Em um filme baseado em fatos reais, muitas vezes, o grande segredo é tornar sua história inteligível ao espectador. Nesta tentativa, recursos que buscam dinamizar a trama são fortemente adotados: narração em off, quebra da quarta parede e até mesmo animação ou texto escrito. No caso de ‘O Escândalo’ todos esses elementos são utilizados excessivamente, deixando seu tema central sufocado em meio a tantas estratégias narrativas. Ironicamente, ao abordar um caso sobre assédio sexual contra mulheres no mercado de trabalho, o longa aproxima-se muito da realidade ao não oferecer a importância e seriedade necessária ao tema.
Com roteiro de Adam McKay (“A Grande Aposta”), a história em questão rememora as denúncias de assédio que derrubaram o ex-presidente da Fox News, Roger Ailes, em 2016. Impulsionado por Gretchen Carlson (Nicole Kidman) e Megyn Kelly (Charlize Theron), o processo judicial reuniu o depoimento de várias vítimas, as quais inspiraram o roteirista Charles Randolph a criar a personagem Kayla Pospisil (Margot Robbie) exclusivamente para o longa.
Mesmo com um elenco de peso, ‘O Escândalo’ pouco se esforça para que suas atuações possuam um desempenho extraordinário. Kidman e Theron dominam a tela quando aparecem em cena, sendo uma pena não possuir um momento de maior diálogo entre as duas. Enquanto isso, Robbie se esforça em um papel estereotipado e apático, sendo também responsável por momentos mais densos da trama que perdem a força devido à falta de profundidade do roteiro.
Assédio sexual longe da discussão
Além de não proporcionar grande momentos para suas personagens, “O Escândalo” também negligencia seus desenvolvimentos. As vidas pessoais de cada uma, assim como os traumas por terem sofrido assédio, poderiam ser melhor aproveitados, não como forma de explorar o sofrimento de personagens femininas, mas de maneira que a temática tão séria e relevante fosse realmente aprofundada, mostrando seus efeitos na vida das vítimas.

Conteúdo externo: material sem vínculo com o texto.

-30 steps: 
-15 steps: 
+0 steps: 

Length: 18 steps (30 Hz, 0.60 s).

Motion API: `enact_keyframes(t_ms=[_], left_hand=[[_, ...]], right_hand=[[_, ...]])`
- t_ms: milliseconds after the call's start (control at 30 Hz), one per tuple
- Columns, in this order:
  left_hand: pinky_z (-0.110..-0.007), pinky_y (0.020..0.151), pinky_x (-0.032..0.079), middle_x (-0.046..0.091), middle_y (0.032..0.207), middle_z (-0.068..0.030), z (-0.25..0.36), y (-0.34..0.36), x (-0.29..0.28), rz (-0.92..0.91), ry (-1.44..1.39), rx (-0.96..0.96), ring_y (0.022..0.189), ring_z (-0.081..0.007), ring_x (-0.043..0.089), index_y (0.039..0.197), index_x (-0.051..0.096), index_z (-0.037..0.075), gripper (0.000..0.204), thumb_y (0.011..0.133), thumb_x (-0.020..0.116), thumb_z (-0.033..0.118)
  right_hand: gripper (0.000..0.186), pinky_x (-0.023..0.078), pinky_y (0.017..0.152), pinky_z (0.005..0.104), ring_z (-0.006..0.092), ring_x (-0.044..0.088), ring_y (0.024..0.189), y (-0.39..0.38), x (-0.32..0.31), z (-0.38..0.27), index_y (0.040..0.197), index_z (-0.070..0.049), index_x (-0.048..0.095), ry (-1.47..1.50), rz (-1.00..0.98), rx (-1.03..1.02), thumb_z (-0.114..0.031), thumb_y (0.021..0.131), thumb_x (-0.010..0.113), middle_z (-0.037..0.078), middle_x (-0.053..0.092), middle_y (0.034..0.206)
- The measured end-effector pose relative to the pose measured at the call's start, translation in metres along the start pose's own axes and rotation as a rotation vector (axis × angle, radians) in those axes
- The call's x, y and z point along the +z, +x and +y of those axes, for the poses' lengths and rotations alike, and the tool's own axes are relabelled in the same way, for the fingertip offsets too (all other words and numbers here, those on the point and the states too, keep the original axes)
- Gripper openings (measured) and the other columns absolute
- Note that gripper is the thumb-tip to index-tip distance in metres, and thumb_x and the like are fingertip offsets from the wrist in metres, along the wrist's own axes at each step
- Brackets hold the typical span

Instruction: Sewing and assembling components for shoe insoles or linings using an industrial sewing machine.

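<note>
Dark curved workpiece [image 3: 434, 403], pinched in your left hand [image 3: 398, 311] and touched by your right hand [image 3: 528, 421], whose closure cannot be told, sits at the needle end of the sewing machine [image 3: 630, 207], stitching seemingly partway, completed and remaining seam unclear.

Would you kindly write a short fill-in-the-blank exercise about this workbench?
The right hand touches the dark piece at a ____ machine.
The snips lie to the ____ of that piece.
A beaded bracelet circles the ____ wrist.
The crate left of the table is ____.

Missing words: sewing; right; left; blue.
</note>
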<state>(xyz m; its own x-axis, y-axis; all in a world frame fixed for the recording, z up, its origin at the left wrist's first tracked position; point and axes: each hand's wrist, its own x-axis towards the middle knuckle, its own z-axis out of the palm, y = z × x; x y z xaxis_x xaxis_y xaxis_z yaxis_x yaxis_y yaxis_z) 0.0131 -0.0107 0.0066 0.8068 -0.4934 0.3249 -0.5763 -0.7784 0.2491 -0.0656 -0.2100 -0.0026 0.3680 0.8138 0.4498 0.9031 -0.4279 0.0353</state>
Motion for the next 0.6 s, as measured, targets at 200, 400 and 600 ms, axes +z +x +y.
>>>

Ao apresentar outros casos de assédio rapidamente através de recursos como narração ou flashbacks, “O Escândalo” deixa claro que gerar questionamento acerca de seu tema não é sua maior preocupação. Como diretor, Jay Roach (“Entrando Numa Fria”) prioriza uma montagem enérgica para que o longa seja dinâmico e facilmente compreendido, entretanto, seu comprometimento em repassar tais acontecimentos e até mesmo motivar ações contra o assédio sexual é deixado totalmente de lado.
Até mesmo a forma de abordagem sobre uma possível sororidade em que as vítimas se unem contra o agressor é irresponsável. Ailes aparece como o acusado injustiçado em todo trâmite do processo e o único momento de confronto sobre a falta de denúncia anterior contra ele é protagonizada por duas vítimas, intuindo uma culpa contra si, algo que o filme logo em seguida renega. Porém, o principal culpado na situação pouco aparece como tal.
Apesar de ser uma grande oportunidade para ver Nicole Kidman, Charlize Theron e Margot Robbie numa trama sobre um tema tão latente às mulheres, ‘O Escândalo’ poderia ser um filme com um desenvolvimento muito melhor. Para isto, seria preciso, ao menos, que sua temática fosse tratada com a seriedade devida.